======== Dataset excerpt ========
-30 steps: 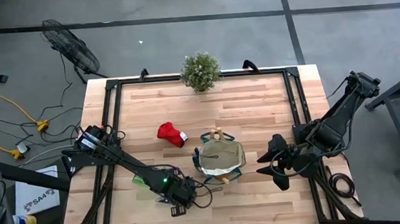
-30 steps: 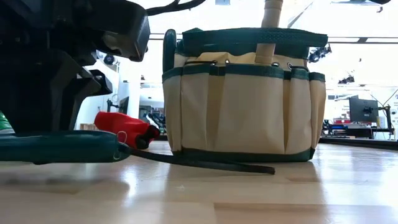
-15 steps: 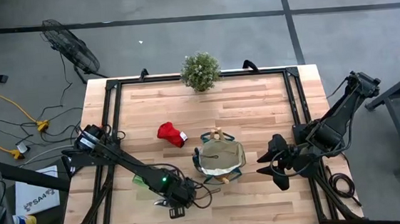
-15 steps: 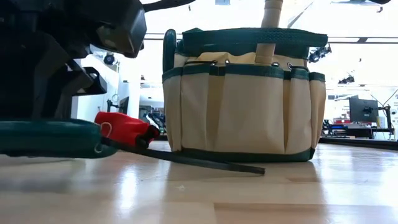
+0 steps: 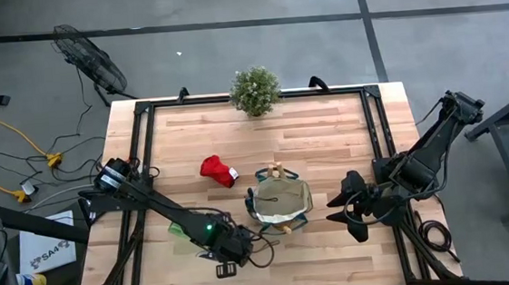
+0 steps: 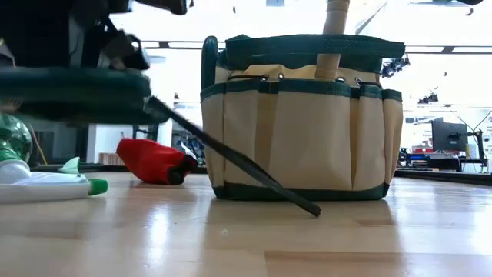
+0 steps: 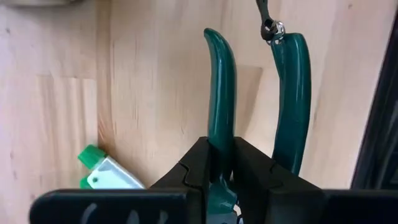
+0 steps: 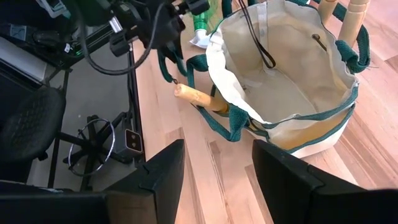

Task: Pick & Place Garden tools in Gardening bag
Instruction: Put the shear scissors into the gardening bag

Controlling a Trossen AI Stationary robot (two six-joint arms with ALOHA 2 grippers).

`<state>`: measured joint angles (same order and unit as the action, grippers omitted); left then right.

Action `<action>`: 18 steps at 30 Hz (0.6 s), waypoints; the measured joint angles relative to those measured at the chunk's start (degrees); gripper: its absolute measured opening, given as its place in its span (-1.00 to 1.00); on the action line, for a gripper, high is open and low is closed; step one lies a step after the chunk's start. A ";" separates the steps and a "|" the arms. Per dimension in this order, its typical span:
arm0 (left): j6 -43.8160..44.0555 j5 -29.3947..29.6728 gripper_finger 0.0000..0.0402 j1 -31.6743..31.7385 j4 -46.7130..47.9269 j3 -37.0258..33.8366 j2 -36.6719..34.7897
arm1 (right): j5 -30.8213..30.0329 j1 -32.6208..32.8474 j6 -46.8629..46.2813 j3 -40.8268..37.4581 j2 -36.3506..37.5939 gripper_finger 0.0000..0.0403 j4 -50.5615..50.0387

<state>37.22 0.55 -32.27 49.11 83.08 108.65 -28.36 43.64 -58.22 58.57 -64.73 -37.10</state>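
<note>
Left jaws clamped on green-handled pruners [image 7: 221, 106], now lifted off table [image 6: 323, 246], right jaws open

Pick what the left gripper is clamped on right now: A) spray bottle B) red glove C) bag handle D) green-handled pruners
D: in the left wrist view the left gripper has its fingers shut on one handle of the green-handled pruners, and the low view shows them raised off the table; the red glove and the spray bottle lie apart.
</note>
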 joint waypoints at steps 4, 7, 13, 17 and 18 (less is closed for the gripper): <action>-0.99 0.04 -0.78 0.00 3.71 3.26 0.01 | 0.00 0.00 0.00 0.00 0.00 -0.10 0.00; -0.99 0.00 -0.78 0.00 6.18 5.60 0.01 | 0.00 0.00 0.00 0.00 0.00 -0.10 0.00; -0.99 -0.06 -0.78 0.00 9.35 9.45 0.02 | 0.00 0.00 0.00 -0.01 0.00 -0.10 0.00; -1.01 -0.78 -0.78 0.00 9.98 11.81 0.03 | 0.00 0.00 0.00 -0.02 0.00 -0.10 0.00; -0.99 -1.07 -0.78 0.00 10.27 12.29 0.03 | 0.00 0.00 0.00 -0.01 0.00 -0.10 0.00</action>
<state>36.23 -0.52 -32.27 59.37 95.36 108.68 -28.36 43.64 -58.22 58.55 -64.73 -37.10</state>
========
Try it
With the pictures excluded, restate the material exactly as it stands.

Written solution
-30 steps: 
-30 steps: 
-15 steps: 
-15 steps: 
+0 steps: 
+0 steps: 
+0 steps: 
+0 steps: 

Task: Pick & Place Garden tools in Gardening bag
Instruction: Put the shear scissors into the gardening bag

Controlling a Trossen AI Stationary robot (two six-joint arms with ALOHA 2 grippers).

`<state>`: measured joint angles (same order and unit as the action, grippers omitted); left then right.

Action `<action>`: 18 steps at 30 Hz (0.6 s), waypoints; the measured joint angles relative to those measured at the chunk's start (degrees); gripper: its absolute measured opening, given as its place in its span (-1.00 to 1.00); on the action line, for a gripper, high is open and low is closed; step one lies a step after the chunk's start. A ";" separates the steps and a "|" the arms. Per dimension in this order, its typical span:
arm0 (left): j6 -43.8160..44.0555 j5 -29.3947..29.6728 gripper_finger 0.0000..0.0402 j1 -31.6743..31.7385 j4 -46.7130..47.9269 j3 -37.0258..33.8366 j2 -36.6719..34.7897
arm1 (right): j5 -30.8213..30.0329 j1 -32.6208..32.8474 j6 -46.8629..46.2813 j3 -40.8268..37.4581 j2 -36.3506..37.5939 gripper_finger 0.0000..0.0403 j4 -50.5615..50.0387

<state>37.22 0.55 -32.27 49.11 83.08 108.65 -28.36 43.64 -58.22 58.57 -64.73 -37.10</state>
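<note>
Left jaws clamped on green-handled pruners [image 7: 221, 106], now lifted off table [image 6: 323, 246], right jaws open

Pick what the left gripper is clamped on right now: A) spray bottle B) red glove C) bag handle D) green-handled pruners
D: in the left wrist view the left gripper has its fingers shut on one handle of the green-handled pruners, and the low view shows them raised off the table; the red glove and the spray bottle lie apart.
</note>
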 joint waypoints at steps 4, 7, 13, 17 and 18 (less is closed for the gripper): <action>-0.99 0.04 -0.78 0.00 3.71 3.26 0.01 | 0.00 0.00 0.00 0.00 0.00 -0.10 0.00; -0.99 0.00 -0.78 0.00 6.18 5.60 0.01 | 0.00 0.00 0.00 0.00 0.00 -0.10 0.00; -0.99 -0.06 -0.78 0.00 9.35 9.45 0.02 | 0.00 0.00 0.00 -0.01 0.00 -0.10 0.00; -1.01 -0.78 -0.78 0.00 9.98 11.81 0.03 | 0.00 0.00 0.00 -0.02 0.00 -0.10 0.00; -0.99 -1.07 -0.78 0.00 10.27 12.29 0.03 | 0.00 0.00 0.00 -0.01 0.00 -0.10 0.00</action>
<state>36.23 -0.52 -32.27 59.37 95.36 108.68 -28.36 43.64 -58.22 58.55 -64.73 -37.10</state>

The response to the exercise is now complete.